Wirtschaftlich: was kostet das, was spart es
Die Kostenrechnung, die unsere Kunden typischerweise aufmachen, sieht ungefähr so aus:
Was entfällt
- Lizenzkosten für Reporting-Module der Bestandssysteme, die nie wirklich genutzt wurden.
- Interne Arbeitszeit für monatliche und quartalsweise Zusammenstellungen - je nach Unternehmensgröße grob 3–5 Personentage pro Monat.
- Externe Dienstleister, die diese Aufbereitung teilweise übernommen haben.
- Opportunitätskosten verspäteter Entscheidungen, weil Zahlen erst mit Verzug vorliegen.
Was entsteht
- Projekt-Investition in die individuelle Kernanwendung (Größenordnung je nach Scope).
- Betriebskosten für die individuelle Anwendung und Metabase - in der Regel unter 50 EUR im Monat auf einem deutschen Rechenzentrums-Setup (mehr dazu im Hosting-Artikel).
- Einmalige Einarbeitung der Nutzer in das Dashboard-Konzept.
Das Projekt-Investment ist real und nicht klein. Aber es ist eine einmalige Investition, die eine laufende, teurer werdende Aufwandslinie ersetzt. Die Amortisationsrechnung entscheidet sich in der Regel nicht an Lizenzen, sondern an der eingesparten Arbeitszeit plus an Entscheidungen, die schneller und auf besserer Grundlage getroffen werden.
Ein ehrlicher Einwand
Nicht jedes Unternehmen braucht eine individuelle Anwendung für saubere Zahlen. Manchmal reicht es, ein gutes BI-Tool auf eine bestehende Standardsoftware aufzusetzen, die Datenqualität an den Rändern zu verbessern und damit zu leben, dass bestimmte Auswertungen Näherungen bleiben.

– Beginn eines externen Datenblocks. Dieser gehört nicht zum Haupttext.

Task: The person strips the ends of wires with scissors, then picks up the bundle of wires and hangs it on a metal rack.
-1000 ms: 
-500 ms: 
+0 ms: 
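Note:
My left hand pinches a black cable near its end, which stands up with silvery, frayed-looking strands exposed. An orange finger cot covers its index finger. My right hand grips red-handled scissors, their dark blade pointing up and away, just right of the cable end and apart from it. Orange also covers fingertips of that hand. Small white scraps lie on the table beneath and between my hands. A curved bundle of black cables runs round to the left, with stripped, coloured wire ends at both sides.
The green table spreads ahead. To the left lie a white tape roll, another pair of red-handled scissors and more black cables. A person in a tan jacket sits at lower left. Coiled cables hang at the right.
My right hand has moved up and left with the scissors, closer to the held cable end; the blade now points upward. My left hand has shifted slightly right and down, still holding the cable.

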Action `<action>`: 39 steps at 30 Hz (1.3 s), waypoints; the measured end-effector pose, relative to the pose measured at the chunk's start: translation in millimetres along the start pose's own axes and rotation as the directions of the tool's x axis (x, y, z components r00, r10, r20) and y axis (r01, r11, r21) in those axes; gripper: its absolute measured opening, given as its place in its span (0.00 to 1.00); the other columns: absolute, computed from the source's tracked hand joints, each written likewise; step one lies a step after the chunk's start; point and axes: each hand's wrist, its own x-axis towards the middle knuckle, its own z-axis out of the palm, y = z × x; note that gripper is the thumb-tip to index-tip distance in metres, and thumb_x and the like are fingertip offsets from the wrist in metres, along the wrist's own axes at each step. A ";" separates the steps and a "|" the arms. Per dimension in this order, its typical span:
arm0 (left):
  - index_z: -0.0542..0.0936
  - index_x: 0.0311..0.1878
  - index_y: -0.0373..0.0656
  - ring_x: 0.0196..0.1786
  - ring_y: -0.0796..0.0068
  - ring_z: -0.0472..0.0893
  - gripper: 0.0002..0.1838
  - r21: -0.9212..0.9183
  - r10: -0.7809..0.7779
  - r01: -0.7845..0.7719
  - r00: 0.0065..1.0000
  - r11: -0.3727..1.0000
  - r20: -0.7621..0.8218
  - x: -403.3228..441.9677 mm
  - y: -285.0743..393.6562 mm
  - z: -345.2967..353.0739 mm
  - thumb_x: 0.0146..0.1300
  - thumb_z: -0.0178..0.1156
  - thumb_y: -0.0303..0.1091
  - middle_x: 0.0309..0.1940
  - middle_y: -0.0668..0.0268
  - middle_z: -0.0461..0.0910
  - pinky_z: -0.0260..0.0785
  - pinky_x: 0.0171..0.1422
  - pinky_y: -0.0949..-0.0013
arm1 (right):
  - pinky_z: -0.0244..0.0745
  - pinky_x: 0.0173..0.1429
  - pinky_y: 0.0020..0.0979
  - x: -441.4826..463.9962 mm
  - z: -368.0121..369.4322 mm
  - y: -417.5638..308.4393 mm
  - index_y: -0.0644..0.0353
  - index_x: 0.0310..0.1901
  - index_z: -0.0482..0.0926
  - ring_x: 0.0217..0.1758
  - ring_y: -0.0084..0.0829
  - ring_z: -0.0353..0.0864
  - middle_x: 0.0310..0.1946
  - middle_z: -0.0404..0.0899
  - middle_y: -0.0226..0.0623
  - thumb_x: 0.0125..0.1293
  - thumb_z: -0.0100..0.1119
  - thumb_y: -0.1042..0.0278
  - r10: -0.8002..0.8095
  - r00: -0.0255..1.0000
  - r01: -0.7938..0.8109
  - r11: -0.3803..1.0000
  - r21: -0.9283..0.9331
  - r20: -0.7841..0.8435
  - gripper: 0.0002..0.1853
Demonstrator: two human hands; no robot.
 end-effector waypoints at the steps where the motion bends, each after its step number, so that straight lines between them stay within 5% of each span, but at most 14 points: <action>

Wir empfehlen diesen Weg aktiv, wenn das Kerngeschäft nicht von den Reporting-Fragen abhängt und wenn die bestehenden Systeme grundsätzlich sauber sind. Die volle Kombination - individuelle Kernanwendung plus Reporting-Layer - lohnt sich dort, wo die Geschäftsfragen spezifisch sind, wo die Daten heute über mehrere Systeme verteilt sind und wo die Geschäftsführung das Reporting als echtes Steuerungsinstrument nutzen will.